EXERCISE INSTRUCTIONS: When you reach the line with "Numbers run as" in the data below, begin printing lines exactly, and stop once the line with "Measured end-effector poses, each" has been printed.
*** PROVIDED MATERIAL ***
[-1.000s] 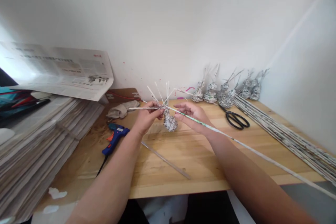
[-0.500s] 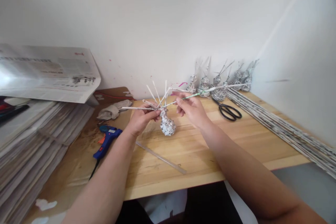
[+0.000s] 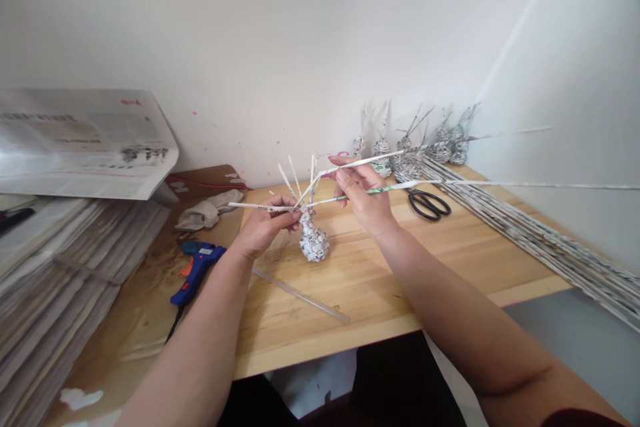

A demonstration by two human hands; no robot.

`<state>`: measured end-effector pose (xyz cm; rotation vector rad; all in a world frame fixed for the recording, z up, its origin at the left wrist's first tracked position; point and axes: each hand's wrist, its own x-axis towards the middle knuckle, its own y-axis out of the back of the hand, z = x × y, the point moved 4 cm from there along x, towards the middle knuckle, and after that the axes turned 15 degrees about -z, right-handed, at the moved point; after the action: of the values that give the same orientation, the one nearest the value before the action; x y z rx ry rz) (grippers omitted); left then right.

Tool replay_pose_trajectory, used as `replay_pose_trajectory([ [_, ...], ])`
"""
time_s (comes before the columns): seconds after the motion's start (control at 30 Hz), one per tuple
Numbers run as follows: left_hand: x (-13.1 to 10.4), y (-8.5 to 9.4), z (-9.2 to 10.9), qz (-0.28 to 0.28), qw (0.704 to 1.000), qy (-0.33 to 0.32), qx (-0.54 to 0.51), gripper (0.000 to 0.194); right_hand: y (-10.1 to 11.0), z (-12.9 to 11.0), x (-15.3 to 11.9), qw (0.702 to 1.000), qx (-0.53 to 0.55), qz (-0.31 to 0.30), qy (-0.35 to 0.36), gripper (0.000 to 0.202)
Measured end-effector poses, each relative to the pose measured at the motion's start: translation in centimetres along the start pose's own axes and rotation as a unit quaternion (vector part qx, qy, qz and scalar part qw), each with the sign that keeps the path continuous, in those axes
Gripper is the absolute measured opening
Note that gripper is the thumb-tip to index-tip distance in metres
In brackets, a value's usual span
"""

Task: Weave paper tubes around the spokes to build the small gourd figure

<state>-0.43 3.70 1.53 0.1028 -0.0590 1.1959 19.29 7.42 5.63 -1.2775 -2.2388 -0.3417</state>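
A small gourd-shaped figure woven from rolled newspaper [image 3: 315, 244] hangs just over the table, narrow neck up. My left hand [image 3: 270, 221] pinches it at the neck, thumb in front. Several short paper sticks [image 3: 294, 172] fan out from its top. My right hand [image 3: 364, 193] is closed on a long white paper tube [image 3: 367, 159], held between thumb and fingers and bent near the fingertips. A second long tube with green marks [image 3: 385, 189] runs from the neck out to the right, passing by the right palm.
Black scissors [image 3: 429, 204] lie beside a bundle of long paper tubes [image 3: 505, 230]. Several woven figures [image 3: 383, 157] stand along the wall. A blue glue gun [image 3: 197, 273], a crumpled cloth [image 3: 207, 210] and stacked newspapers [image 3: 75, 287] sit left. A clear glue stick [image 3: 303, 296] lies in front.
My right hand has taken hold of the upper tube and lifted it, so it now points up and right, apart from the green-marked one. The view has shifted slightly.
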Motion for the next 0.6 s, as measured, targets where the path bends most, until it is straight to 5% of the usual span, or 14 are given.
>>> replay_pose_trajectory([
  [0.23, 0.0, -0.3, 0.2, -0.019, 1.0, -0.015, 0.015, 0.027, -0.3, 0.2, 0.1, 0.995, 0.069, 0.007, -0.074, 0.033],
  [0.6, 0.0, -0.4, 0.0, -0.038, 0.999, -0.025, 0.001, 0.026, -1.1, -0.5, 0.1, 0.993, 0.103, -0.055, -0.036, 0.027],
])
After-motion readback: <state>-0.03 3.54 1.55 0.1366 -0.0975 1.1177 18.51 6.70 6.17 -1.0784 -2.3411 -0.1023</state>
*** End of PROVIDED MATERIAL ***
YOUR SOLUTION:
Numbers run as follows: left_hand: x (-13.1 to 10.4), y (-8.5 to 9.4), z (-9.2 to 10.9), qz (-0.28 to 0.28), qw (0.704 to 1.000), qy (-0.33 to 0.32), qx (-0.54 to 0.51), gripper (0.000 to 0.194); right_hand: y (-10.1 to 11.0), z (-12.9 to 11.0), x (-15.3 to 11.9), qw (0.702 to 1.000), qx (-0.53 to 0.55), qz (-0.31 to 0.30), qy (-0.35 to 0.36), gripper (0.000 to 0.202)
Measured end-effector poses, each relative to the pose measured at the motion's start: translation in centimetres along the start pose's own axes and rotation as a unit quaternion (vector part qx, qy, qz and scalar part qw), each with the sign that keeps the path continuous, in those axes

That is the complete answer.